# Task directions
If a line in the data below holds the word "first", copy it.

_____

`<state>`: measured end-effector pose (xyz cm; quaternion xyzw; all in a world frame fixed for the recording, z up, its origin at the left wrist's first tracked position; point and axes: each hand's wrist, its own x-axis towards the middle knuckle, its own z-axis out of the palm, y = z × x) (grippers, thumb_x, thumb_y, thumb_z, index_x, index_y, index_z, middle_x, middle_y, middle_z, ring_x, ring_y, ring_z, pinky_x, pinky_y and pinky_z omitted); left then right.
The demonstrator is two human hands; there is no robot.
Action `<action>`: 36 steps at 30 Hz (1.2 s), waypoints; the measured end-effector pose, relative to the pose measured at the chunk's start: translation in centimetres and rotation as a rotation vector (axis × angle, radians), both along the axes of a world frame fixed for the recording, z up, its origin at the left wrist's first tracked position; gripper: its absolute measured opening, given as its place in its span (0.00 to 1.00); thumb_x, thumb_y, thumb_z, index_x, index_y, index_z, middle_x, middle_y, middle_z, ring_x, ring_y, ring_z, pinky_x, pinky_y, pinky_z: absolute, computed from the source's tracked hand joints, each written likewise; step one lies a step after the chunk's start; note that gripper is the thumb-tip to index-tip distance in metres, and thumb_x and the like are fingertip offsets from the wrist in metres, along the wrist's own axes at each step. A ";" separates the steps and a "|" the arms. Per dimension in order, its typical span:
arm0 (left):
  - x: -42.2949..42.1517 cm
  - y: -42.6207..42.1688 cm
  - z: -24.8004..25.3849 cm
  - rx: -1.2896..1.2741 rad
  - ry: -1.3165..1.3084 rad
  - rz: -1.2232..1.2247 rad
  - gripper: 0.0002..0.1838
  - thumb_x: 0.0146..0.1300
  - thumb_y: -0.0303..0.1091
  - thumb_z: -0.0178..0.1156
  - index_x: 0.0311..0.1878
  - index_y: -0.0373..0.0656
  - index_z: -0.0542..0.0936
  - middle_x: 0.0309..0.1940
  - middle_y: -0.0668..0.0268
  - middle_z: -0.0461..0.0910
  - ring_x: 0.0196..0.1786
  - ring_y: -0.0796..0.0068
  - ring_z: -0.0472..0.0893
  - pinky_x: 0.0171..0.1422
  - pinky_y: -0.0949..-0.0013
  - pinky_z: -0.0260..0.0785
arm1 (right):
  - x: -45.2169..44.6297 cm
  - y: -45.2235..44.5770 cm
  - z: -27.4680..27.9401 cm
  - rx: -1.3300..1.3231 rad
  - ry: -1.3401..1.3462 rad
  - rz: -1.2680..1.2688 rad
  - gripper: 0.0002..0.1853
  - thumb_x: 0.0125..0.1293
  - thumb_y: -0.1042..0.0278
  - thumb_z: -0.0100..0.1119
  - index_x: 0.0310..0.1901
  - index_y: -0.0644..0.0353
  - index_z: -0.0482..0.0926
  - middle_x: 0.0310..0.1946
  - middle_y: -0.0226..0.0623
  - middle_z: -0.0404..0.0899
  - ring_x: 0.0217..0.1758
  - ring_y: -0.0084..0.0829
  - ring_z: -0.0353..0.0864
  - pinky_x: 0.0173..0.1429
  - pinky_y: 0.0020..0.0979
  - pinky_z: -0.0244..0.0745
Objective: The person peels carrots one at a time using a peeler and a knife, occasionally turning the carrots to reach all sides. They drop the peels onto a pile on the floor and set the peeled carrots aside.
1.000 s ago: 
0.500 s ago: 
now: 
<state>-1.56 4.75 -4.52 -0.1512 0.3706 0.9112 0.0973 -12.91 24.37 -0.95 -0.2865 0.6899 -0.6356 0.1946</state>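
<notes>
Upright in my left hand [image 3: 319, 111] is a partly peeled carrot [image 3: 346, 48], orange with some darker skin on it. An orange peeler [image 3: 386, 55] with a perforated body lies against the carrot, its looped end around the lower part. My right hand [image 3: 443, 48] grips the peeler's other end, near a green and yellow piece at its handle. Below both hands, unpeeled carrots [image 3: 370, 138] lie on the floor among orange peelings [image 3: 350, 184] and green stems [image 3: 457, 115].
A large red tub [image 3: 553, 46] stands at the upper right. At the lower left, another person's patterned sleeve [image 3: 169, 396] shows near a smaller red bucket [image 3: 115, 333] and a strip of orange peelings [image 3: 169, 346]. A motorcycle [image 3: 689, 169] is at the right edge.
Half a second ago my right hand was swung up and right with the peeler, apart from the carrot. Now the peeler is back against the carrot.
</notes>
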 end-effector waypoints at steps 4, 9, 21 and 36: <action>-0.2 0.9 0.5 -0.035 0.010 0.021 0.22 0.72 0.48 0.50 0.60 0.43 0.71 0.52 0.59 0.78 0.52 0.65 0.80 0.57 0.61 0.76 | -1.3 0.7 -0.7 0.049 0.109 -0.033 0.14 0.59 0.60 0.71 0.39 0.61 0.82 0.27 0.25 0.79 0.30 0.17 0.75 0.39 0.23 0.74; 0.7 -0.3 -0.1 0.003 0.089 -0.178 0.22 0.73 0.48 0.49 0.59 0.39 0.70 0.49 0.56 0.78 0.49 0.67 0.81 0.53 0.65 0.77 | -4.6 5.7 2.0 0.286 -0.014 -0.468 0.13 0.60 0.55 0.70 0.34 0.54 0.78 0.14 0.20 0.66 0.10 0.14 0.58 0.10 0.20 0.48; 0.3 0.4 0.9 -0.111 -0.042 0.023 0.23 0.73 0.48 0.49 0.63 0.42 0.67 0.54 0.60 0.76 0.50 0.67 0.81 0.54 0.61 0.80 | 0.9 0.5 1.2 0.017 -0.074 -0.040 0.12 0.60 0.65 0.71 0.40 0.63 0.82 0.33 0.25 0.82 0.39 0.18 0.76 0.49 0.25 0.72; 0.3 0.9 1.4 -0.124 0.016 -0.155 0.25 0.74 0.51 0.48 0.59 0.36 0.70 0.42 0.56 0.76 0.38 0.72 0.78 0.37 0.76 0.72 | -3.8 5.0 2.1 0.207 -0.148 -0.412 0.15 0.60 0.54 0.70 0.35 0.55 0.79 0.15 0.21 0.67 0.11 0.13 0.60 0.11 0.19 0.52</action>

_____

# Solution to this task
`<state>`: measured end-effector pose (xyz cm; quaternion xyzw; all in a world frame fixed for the recording, z up, its origin at the left wrist's first tracked position; point and axes: each hand's wrist, its own x-axis towards the middle knuckle, its own z-axis out of the palm, y = z × x) (grippers, thumb_x, thumb_y, thumb_z, index_x, index_y, index_z, middle_x, middle_y, middle_z, ring_x, ring_y, ring_z, pinky_x, pinky_y and pinky_z omitted); left then right.
Action `<action>`: 36 steps at 30 Hz (1.2 s), waypoints; the measured end-effector pose, relative to the pose measured at the chunk's start: translation in centimetres and rotation as a rotation vector (axis × angle, radians), both along the axes of a world frame fixed for the recording, z up, its origin at the left wrist's first tracked position; gripper: its absolute measured opening, given as its place in its span (0.00 to 1.00); thumb_x, thumb_y, thumb_z, index_x, index_y, index_z, middle_x, middle_y, middle_z, ring_x, ring_y, ring_z, pinky_x, pinky_y, pinky_z: absolute, computed from the source's tracked hand joints, each written likewise; step one lies a step after the chunk's start; note that gripper is the thumb-tip to index-tip distance in metres, and thumb_x and the like are fingertip offsets from the wrist in metres, along the wrist's own axes at each step. A ";" separates the steps and a "|" the arms. Per dimension in order, its typical span:

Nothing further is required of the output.